Chinese firms struggle as state support flags

Soaring costs are squeezing Chinese companies, but pleas from executives for government relief are falling mostly on deaf ears.

As Beijing tempers the push for export-driven growth with concern for long-neglected worker rights and environmental protection, even powerful businesses have not been getting their own way at the annual gathering of China's parliament.

Much of the corporate grumbling at the two-week-long National People's Congress, which ends on Tuesday, has been about a labour contract law that went into effect on Jan. 1.

Critics say the law makes it harder to fire workers, hurts competitiveness and could lead to more bankruptcies.

Zong Qinghou, chairman of Hangzhou Wahaha Group, China's top beverage firm, used his pulpit as a Congress delegate to complain that the law was a step backward to the days of the "iron rice bowl" when state-owned firms provided cradle-to-grave welfare for the world's largest workforce.

"It isn't reasonable," Zong said. "We must protect workers, but uncompetitive businesses would hurt workers even more."

That sentiment was widespread, but still seemed to carry little weight with officials.

"The issue now is not revision, but full enforcement," Sun Baoshu, vice-minister of labour and social security, told reporters.

HARD TO SURVIVE

As workers gradually assert their rights, the number of labour disputes is rising by one-fifth every year, the government said last week.

In southern China, 1,500 workers at one factory alone went on strike over a contract dispute and clashed with police.

The law is a symbol of President Hu Jintao's determination to make a "harmonious society" out of a country marked by a yawning wealth gap, which is being aggravated by rising food prices.
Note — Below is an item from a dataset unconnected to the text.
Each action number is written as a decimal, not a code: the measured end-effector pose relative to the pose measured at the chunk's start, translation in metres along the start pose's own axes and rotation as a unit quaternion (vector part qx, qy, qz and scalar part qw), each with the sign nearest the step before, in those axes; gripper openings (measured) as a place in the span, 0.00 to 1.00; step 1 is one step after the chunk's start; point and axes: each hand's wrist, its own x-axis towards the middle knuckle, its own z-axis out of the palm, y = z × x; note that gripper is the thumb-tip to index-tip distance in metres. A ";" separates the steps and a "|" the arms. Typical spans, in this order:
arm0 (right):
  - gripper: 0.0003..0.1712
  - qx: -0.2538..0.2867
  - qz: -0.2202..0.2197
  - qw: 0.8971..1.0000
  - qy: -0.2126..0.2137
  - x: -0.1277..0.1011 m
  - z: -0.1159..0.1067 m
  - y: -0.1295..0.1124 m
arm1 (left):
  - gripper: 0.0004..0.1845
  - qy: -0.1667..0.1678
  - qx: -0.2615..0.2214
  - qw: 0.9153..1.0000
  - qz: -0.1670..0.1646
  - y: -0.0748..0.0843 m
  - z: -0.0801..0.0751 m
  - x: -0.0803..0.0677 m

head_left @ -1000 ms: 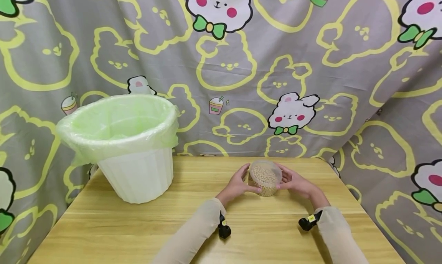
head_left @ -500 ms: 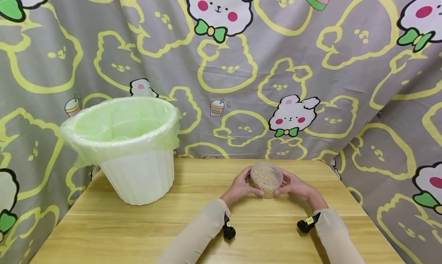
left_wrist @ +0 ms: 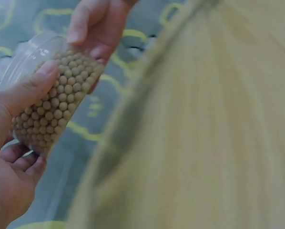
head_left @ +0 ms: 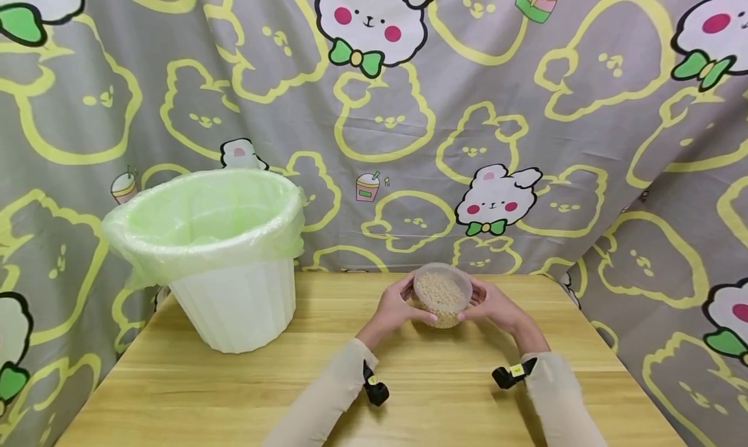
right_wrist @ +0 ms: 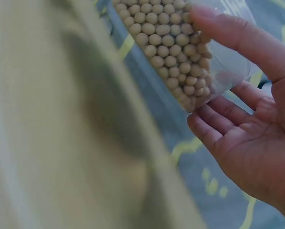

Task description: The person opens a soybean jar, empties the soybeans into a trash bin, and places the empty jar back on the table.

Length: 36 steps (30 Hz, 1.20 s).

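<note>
Both hands hold a clear round plastic tub of soybeans (head_left: 442, 295) between them, near the back of the table. The left hand (head_left: 395, 306) grips its left side, thumb at the front and fingers curled behind and below. Opposite it, the right hand (head_left: 492, 306) holds the right side in the same way. The left wrist view shows the beans (left_wrist: 56, 102) through the wall, filling the lower part below a clear rim. Over in the right wrist view, the right thumb (right_wrist: 238, 38) presses the tub wall. A shadow lies under the tub, which looks slightly lifted. Whether a lid covers it I cannot tell.
A tall white ribbed bin (head_left: 239, 304) with a pale green plastic liner (head_left: 269, 239) folded over its rim stands at the table's left. Behind the wooden table (head_left: 234, 395) hangs a grey cartoon-print curtain (head_left: 397, 232). Black wrist cameras sit on both sleeves.
Both hands have closed more firmly around the tub. It has risen slightly and shifted a little to the left with them. The head view has tilted slightly.
</note>
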 end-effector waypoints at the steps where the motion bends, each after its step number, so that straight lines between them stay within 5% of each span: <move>1: 0.60 0.001 -0.010 1.000 -0.001 0.004 0.003 -0.006 | 0.54 0.001 0.002 1.000 0.001 0.006 -0.006 0.000; 9: 0.58 0.025 -0.085 0.996 0.001 0.037 0.036 -0.056 | 0.54 -0.005 0.043 0.997 0.056 0.055 -0.059 -0.006; 17: 0.62 0.074 -0.112 0.991 0.007 0.060 0.079 -0.091 | 0.56 0.031 0.081 0.993 0.087 0.087 -0.096 -0.023; 27: 0.61 0.067 -0.121 0.990 0.020 0.075 0.116 -0.108 | 0.57 0.071 0.082 0.990 0.092 0.100 -0.115 -0.035; 36: 0.61 0.036 -0.133 0.990 0.026 0.073 0.125 -0.112 | 0.56 0.074 0.064 0.991 0.088 0.097 -0.112 -0.033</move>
Inflation has hit 8.7 percent, the highest in nearly 12 years.

The Communist Party fears income inequalities, if left unchecked, could spark social unrest and undermine its authority.

Against this background, Ben Simpfendorfer, China strategist at Royal Bank of Scotland in Hong Kong, said he saw little scope to roll back the law.

"They are trying to protect labour rights for a reason," Simpfendorfer said. "The corporate sector has to take some pain."

"The corporate sector has benefitted the most over the past twenty years, and now it has to be the household sector," he said.

Most of that pain will be felt in the profit margins of smaller enterprises that are also struggling with a stronger yuan and fast-rising raw material costs.

Zhang Yansheng, an economist at the Beijing External Economy Research Institute, reckons large companies will adapt fairly well, but says less efficient firms face two years of tough restructuring.

"For small and medium-sized enterprises the situation will be very difficult," he said. "It will be hard to survive."

In a sign of the cost pressure companies are under, Nike Inc , the world's biggest sportswear maker, said on its Web site this month that it had found underage workers and unpaid wages at some of its Chinese suppliers.

ENVIRONMENTAL DAMAGE

Cleaning up the environment is another growing political priority, so executives from natural resource companies are also now finding it harder to win favours.

Zhou Zhongshu, the president of Minmetals, the country's largest base metals trader, cited the power disruptions caused by fierce snowstorms in January to lobby for a respite from a crackdown on inefficient coal mines.

"After the electricity failures from the recent winter storms, I understand the government is looking at that possibility," said Zhou, who doubles as a deputy to a parliamentary consultative group. "But no decision has been made."

And none will be, if officials can be taken at their word.

With record high prices in the world's second-largest energy market, miners are busy exploiting China's vast coal supplies, but along with huge profits the industry has also produced the world's worst safety record and life-choking pollution.

In a token of the importance the Party attaches to cleaner air and water, the environmental protection agency was elevated last week to the status of ministry.

Minmetals is far from alone in trying to make sure that the bottom line trumps the Party line.

Even companies such as Lenovo Group Ltd <0992.hk>, the world's No.4 computer maker and Beijing's ideal of a modern Chinese firm, was looking for government help.

"We hope authorities will look into tax incentives as a way to encourage companies to invest more in research and development and technology innovation," said Lenovo Chairman Yang Yuanqing.